Virtus InterPress


Lewis H.K. Tam

DOI: 10.22495/cocv9i1c4art3


Equity carve-out transactions typically result in greater disclosure and more analysts following. Does this change in information environment affect the parent firm’s cost of capital? Having a sample of 142 equity carve-out transactions completed between 1982 and 1997, I examine this question by estimating their cost of equity with a residual income model. The results show that the average cost of equity of parent firms declines by about 64 basis points after carve-outs, after controlling for changes in financial leverage and risk-free rate. This decline in the cost of equity is greater for multi-divisional firms.

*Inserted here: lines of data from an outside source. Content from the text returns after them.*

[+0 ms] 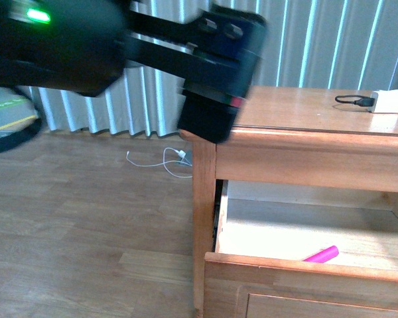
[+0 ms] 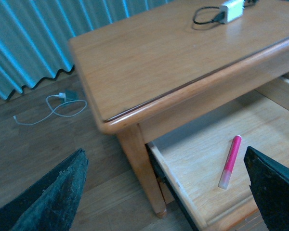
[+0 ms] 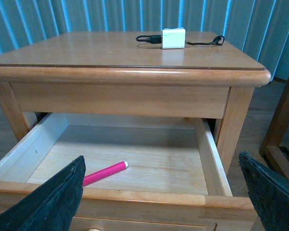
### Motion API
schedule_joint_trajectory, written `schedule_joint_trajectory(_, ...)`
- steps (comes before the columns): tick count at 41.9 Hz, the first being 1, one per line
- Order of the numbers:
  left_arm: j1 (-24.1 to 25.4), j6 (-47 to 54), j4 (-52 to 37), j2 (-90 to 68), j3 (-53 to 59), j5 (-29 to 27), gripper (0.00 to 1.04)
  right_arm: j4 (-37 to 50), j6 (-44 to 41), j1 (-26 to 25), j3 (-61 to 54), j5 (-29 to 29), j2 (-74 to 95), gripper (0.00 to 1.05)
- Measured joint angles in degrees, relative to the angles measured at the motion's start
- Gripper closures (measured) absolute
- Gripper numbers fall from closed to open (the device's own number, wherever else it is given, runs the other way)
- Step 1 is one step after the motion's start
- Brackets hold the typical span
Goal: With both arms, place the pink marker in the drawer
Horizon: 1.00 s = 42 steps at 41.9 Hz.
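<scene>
**Pink marker lies in the open drawer; both pairs of fingers are empty**

The light-brown wooden bedside table (image 3: 111, 48) stands on a wood-plank floor in front of a ribbed blue-grey curtain. Its upper drawer (image 3: 135, 195), light-brown with a pale wood interior, is pulled well out. The bulky black left arm (image 1: 212, 73), blurred and showing a green light, hangs raised over the near left corner of the table's surface. In its wrist view the left fingers (image 2: 53, 197) are spread wide with nothing between them, and they look down on that corner from above and to the side. The right fingers (image 3: 48, 202) are also spread wide and hold nothing. They face the drawer squarely from the front, with its front panel just below them.

A small white charger block with a black cable (image 3: 173, 37) sits at the back of the surface.

The short, thick, bright pink marker (image 3: 105, 173) is the only thing in the drawer. It lies flat on the drawer floor, close behind the front panel and toward the robot's left half. Its long axis runs slantwise, neither square to the front nor parallel with it. It is apart from both pairs of fingers.

The placing looks done, so what remains is probably pushing the drawer shut. The right arm seems the nearer to the front panel, and the push runs straight toward the table.
</scene>
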State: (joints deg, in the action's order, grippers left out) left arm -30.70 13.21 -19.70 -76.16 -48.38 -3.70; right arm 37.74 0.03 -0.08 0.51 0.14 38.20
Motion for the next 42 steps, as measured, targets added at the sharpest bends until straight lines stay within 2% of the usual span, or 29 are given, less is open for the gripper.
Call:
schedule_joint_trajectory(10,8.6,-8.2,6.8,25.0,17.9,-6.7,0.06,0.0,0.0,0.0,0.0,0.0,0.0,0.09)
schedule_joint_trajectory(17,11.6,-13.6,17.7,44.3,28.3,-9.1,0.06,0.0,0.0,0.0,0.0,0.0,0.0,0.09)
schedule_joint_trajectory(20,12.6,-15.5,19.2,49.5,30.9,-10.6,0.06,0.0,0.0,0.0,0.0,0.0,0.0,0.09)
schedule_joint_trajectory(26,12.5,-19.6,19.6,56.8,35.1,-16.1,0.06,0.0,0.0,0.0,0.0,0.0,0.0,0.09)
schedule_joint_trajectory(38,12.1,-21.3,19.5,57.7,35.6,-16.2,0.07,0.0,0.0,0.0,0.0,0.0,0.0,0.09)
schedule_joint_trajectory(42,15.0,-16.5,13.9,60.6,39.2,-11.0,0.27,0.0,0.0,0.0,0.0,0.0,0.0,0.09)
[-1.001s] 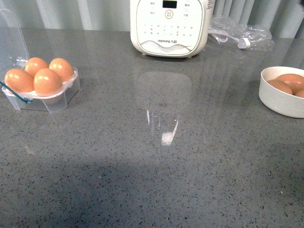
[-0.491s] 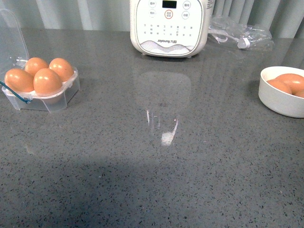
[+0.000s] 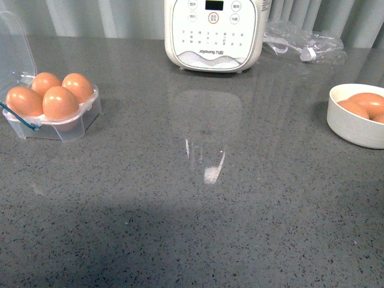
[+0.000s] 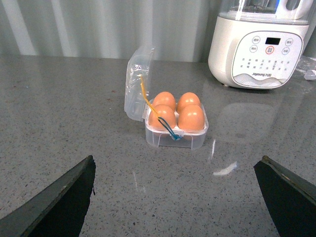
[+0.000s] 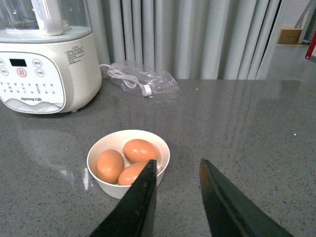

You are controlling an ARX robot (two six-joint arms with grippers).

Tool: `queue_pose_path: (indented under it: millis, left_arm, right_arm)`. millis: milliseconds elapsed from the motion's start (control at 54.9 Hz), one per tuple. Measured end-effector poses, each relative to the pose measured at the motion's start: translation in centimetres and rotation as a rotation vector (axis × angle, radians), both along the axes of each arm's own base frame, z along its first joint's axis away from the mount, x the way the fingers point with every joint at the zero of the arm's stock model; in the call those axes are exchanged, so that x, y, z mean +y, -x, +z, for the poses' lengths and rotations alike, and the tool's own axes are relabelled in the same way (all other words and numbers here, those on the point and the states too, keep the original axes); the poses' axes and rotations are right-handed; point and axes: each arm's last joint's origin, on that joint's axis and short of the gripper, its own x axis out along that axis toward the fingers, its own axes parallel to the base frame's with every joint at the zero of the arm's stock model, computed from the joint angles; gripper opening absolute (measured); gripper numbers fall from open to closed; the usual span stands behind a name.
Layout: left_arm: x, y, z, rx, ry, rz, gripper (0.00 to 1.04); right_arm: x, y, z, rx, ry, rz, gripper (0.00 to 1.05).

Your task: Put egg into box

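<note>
The clear plastic box [image 3: 72,123] stands open at the far left of the grey counter, lid up, with brown eggs [image 3: 60,102] in its cups. It also shows in the left wrist view [image 4: 176,137], all cups filled with eggs [image 4: 191,118]. More brown eggs [image 5: 139,149] lie in a round white bowl [image 5: 108,186], seen at the right edge of the front view [image 3: 351,129]. My left gripper [image 4: 177,165] is open wide and empty, well short of the box. My right gripper [image 5: 177,165] is open and empty, just beside and short of the bowl. Neither arm shows in the front view.
A white Joyoung appliance [image 3: 213,36] stands at the back centre. A clear plastic bag with a cable [image 3: 306,45] lies to its right. A curtain hangs behind the counter.
</note>
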Motion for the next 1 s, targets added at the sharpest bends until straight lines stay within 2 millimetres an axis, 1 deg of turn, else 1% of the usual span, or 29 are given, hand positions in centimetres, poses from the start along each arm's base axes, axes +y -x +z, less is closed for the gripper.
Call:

Equity carve-outs that create pure-plays result in a larger decline in the cost of equity. Furthermore, the greater the increase in analyst following, the larger is the decline in the cost of equity around carve-outs. Overall these results imply that reduction in information asymmetry surrounding equity carve-outs is a key reason for the decline in cost of external financing. The major contribution of this paper is to show that it is the decline in the cost of equity, rather than an expected improvement in future earnings, that generates value for parent firms in equity carve-out transactions.

Keywords: Equity Carve-outs, Corporate Restructuring, Residual Income Model, Unlevered Excess Cost of Equity

How to cite this paper: Tam, L. H. K. (2011). Change in parent’s cost of equity capital around equity carve-out. Corporate Ownership & Control, 9(1-4), 441-454.